Answer: In this figure; BD = 80 m, ∠ACB = 30°, ∠ ECD = 60° and AB = ED = ?
In Δ ABC;
`text(tan) 30°=p/b`
Or, `(1)/(sqrt3)=(AB)/(BC)`
Or, `AB=(BC)/(sqrt3)` -------- (1)
`text(tan) 60°=p/b=(EC)/(CD)`
Or, `sqrt3=(ED)/(80-BC)`
Or, `ED=sqrt3(80-BC)` --------- (2)
Since AB = ED
So, from equation (1) and (2);
In Δ EDC;
`(BC)/(sqrt3)=sqrt3(80-BC)`
Or, `BC=3(80-BC)`
Or, `BC=240-3BC`
Or, `4BC=240`
Or, `BC=60 m`
By substituting the value of BC in equation (1) we get;
`AB=(60)/(sqrt3)=20sqrt3 m`
Moreover, BC = 60 m and CD = 20 m
Question: 11 - A TV tower stands vertically on a bank of a canal.
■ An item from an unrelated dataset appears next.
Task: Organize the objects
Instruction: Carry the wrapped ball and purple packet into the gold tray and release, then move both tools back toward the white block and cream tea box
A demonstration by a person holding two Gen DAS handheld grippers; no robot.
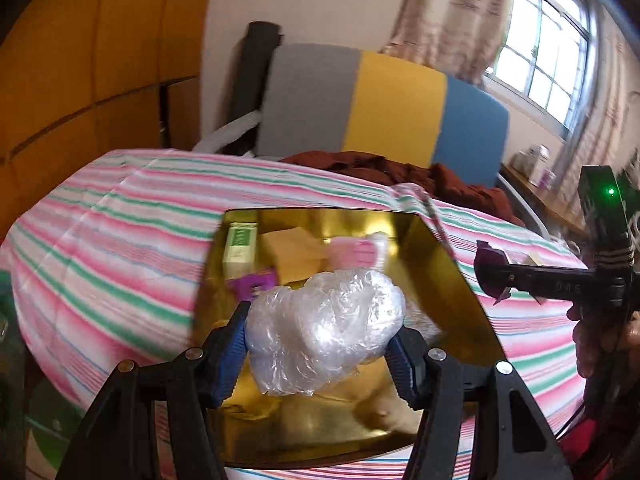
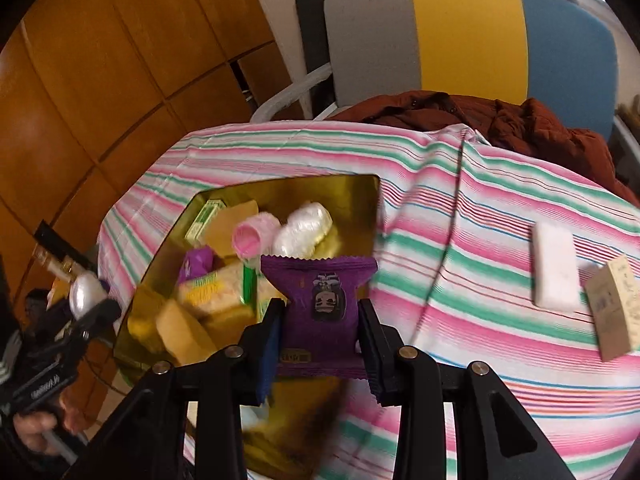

From a point on the other bank directly opposite the tower, the angle of elevation of the top of the tower is 60°. From another point 20 m away from this point on the line joining this point to the foot of the tower, the angle of elevation of the top of the tower is 30°. Find the height of the tower and the width of the canal.
Answer: In this figure; CD = 20 m, ∠ACB = 60°, ∠ ADB = 30°, AB = ? and BD = ?
In Δ ABC;
`text(tan) 60°=p/b`
Or, `sqrt3=(AB)/(BC)`
Or, `AB=BCsqrt3` --------- (1)
In Δ ABD;
`text(tan) 30°=p/b`
Or, `(1)/(sqrt3)=(AB)/(BC+20)`
Or, `AB=(BC+20)/(sqrt3)` ---------- (2)
From equation (1) and (2);
`BC\sqrt3=(BC+20)/(sqrt3)`
Or, `3BC=BC+20`
Or, `2BC=20`
Or, `BC=10 m`
Substituting the value of BC in equation (1) we get;
`AB = 10sqrt3` m which is the height of the tower
Width of canal = 10 m
Question: 12 - From the top of a 7 m high building, the angle of elevation of the top of a cable tower is 60° and the angle of depression of its foot is 45°. Determine the height of the tower.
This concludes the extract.